Part of how I deal with my mental illness is humor.  I came up with the name “Nut Hut” for Mayo’s Mood Disorder Clinic because it made me giggle whenever I thought about it.  Now you know the “Why?” behind the name of this blog entry.

Six months after my time at Marion Center, I found myself seriously depressed and suicidal.  My psychiatrist thought it was time to step things up a notch.  She wanted me to go to the Mood Disorder Clinic at Mayo Hospital in Minnesota.  Between the two of us, I got in (they normally don’t accept patients from as far away as I am).

My husband and I drove the nine hours to get there and spent the night in a hotel.  My appointment was the first thing the next morning.  They would be assessing me to determine if I should be placed in the Clinic.  After talking with a couple of doctors I was admitted.

Like the Marion center, I had to strip down to my underwear to be checked for contraband.  The nurses were so kind and so concerned about my well-being.  I was then taken to my room where a staff member when through everything in my suitcase.  I had the choice of keeping my pants with drawstrings and having the drawstrings removed or having the pants locked up until I left.  I chose remove the string.

Then we went to the Nurse’s station and they placed a bracelet on my wrist that they could scan any time they gave me medication.

There were two computers with internet access in the Common Area and I typed a message to my husband to let him know how everything was going.  His mom was at our house taking care of my son.  She stayed for the entire week I was in the hospital.

Then, some other patients came into the Common Area and introduced themselves.

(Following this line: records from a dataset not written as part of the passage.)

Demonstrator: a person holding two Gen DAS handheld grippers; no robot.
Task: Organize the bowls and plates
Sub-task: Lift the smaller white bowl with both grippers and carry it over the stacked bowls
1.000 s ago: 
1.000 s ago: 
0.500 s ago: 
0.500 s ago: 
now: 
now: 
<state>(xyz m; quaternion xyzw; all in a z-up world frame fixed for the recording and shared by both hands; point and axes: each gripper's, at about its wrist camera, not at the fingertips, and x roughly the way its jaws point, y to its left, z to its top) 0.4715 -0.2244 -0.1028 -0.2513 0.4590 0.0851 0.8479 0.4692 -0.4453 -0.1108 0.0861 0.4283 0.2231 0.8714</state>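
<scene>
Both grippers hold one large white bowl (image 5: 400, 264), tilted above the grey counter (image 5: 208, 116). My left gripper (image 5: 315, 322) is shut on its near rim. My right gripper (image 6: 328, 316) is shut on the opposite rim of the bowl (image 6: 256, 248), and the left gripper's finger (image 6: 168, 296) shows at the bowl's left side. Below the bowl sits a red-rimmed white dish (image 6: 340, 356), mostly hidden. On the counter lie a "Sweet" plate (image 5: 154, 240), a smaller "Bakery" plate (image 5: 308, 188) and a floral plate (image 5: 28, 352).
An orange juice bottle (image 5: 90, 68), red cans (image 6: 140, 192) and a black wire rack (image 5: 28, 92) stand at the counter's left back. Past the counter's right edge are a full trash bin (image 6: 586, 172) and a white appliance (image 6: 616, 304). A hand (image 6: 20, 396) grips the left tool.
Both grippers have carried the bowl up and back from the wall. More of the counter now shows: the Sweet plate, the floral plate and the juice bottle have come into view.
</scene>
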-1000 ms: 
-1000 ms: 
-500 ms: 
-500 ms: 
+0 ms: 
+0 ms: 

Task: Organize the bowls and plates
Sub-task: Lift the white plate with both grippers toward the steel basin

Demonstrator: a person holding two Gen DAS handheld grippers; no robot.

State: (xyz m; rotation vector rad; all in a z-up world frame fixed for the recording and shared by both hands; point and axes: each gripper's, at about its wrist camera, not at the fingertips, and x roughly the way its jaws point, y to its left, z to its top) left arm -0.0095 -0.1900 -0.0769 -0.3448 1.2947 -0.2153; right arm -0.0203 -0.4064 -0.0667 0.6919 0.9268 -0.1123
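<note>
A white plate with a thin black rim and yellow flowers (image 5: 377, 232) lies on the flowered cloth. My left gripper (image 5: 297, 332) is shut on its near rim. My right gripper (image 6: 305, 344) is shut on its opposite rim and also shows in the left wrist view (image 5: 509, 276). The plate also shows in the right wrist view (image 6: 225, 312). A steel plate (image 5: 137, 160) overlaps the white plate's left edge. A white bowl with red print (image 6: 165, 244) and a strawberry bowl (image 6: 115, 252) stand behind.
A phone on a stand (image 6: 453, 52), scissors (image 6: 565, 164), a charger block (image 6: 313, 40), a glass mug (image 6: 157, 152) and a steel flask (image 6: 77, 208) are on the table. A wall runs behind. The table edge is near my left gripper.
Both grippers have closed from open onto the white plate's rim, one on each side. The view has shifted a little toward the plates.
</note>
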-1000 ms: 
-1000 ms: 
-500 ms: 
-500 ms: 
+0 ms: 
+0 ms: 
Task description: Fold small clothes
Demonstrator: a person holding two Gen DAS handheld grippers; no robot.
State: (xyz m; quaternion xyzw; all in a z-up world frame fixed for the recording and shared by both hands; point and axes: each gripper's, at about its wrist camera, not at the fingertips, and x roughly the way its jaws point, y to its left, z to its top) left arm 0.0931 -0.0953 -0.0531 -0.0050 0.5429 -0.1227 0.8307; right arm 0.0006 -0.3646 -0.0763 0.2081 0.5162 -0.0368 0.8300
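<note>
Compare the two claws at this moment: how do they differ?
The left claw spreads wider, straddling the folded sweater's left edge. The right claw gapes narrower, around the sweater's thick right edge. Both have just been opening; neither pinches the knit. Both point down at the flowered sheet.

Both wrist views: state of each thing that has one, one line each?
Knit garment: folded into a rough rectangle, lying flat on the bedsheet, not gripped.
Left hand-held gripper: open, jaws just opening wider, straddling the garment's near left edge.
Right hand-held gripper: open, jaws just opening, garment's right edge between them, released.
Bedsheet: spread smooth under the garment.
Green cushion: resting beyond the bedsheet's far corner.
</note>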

Each morning, my clinical team visited me. The team was made up of the psychiatrist assigned to me, a nurse, my social worker and various other staff. I would sit on my bed while they stood and asked me questions. How was I feeling compared to when I came in? Was I having any side effects from my medications? Did I still feel like hurting myself?

I had told the nurses that my tongue was moving of its own accord, seriously hoping this was a med side effect and not psychosis.  It turned out that my blood work showed a toxic level of Lithium, one of the pillar meds for Bipolar Disorder treatment.  Over the next few days my Lithium dose was lowered and the weird tongue aerobics went away.

After my visit with the doctor and his/her team in the morning I would call my husband and let him know what they said.  We would talk about his upcoming day and my plans for the day.  (Mayo provided six cordless phones to the patients to make phone calls because they understand how vital it is that you stay connected to your support system.)  I usually called my husband 2-3 times per day.  He could hear the confidence building in my voice every day.

While the doctor’s made rounds, we had an opportunity to study/read before our classes started for the day.  The nurses and social workers taught the classes on everything from self-esteem to resilience.  We were usually given a bit of homework to complete for discussion at the next class. We were also to put to use the techniques we were learning for stress management and cognitive restructuring. Classes lasted all day.

We also got to take part in occupational and art therapy. Occupational therapy involved making a schedule for myself each day to keep me busy.

My favorite activity was art therapy and visiting the art room where there were endless tubes of paint, brushes and other art supplies.  The occupational therapist played the radio during our time and I loved listening to music and painting away. I found this so helpful that I practice my own form of art therapy at home. I always have markers/colored pencils around to serve as a distraction when needed.

The week was over and, again, I didn’t feel like I had gotten on top of my problems.  But I did feel better so it was time to go home.  Jesse made the frosty trip to Minnesota to pick me up.  We both felt hopeful, but I knew that my problems still weren’t solved.